- **What to do**
Reproduce the full listing below unchanged, apart from the pictures.
*** Begin section ***
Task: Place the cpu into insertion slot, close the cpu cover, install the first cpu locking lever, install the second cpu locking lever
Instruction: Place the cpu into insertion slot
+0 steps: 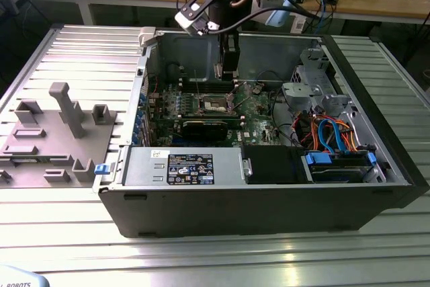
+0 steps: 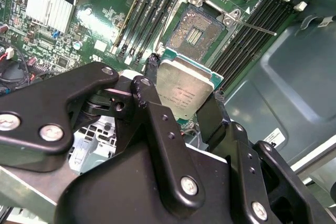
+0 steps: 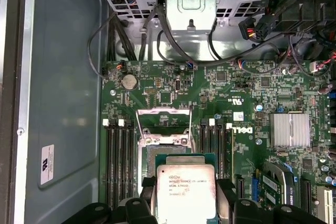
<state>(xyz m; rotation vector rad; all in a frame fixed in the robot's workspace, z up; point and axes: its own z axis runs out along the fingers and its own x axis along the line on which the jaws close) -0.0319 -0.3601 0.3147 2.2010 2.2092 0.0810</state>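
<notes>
None of the four steps is finished. In the exterior view, past a grey fixture tray at the exterior view's left, the gripper hangs inside the open computer case, over the middle of the motherboard. The second wrist view gives the grip — jaws clamped on opposite edges of the cpu, held above the insertion slot. The slot's contacts lie bare, and one locking lever is swung out beside it. The first wrist view adds the cpu cover — raised on end at the slot's edge.
</notes>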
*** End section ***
- **Written answer**
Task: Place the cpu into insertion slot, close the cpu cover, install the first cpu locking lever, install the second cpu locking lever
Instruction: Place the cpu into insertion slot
+0 steps: 
+0 steps: 
+0 steps: 
<state>(xyz m; rotation vector rad; all in a frame fixed in the robot's workspace, z up; point and axes: its own z axis runs out along the fingers and its own x axis along the line on which the jaws close) -0.0319 -0.3601 0.3147 2.2010 2.2092 0.0810</state>
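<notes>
None of the four steps is finished. In the exterior view, past a grey fixture tray at the exterior view's left, the gripper hangs inside the open computer case, over the middle of the motherboard. The second wrist view gives the grip — jaws clamped on opposite edges of the cpu, held above the insertion slot. The slot's contacts lie bare, and one locking lever is swung out beside it. The first wrist view adds the cpu cover — raised on end at the slot's edge.
</notes>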

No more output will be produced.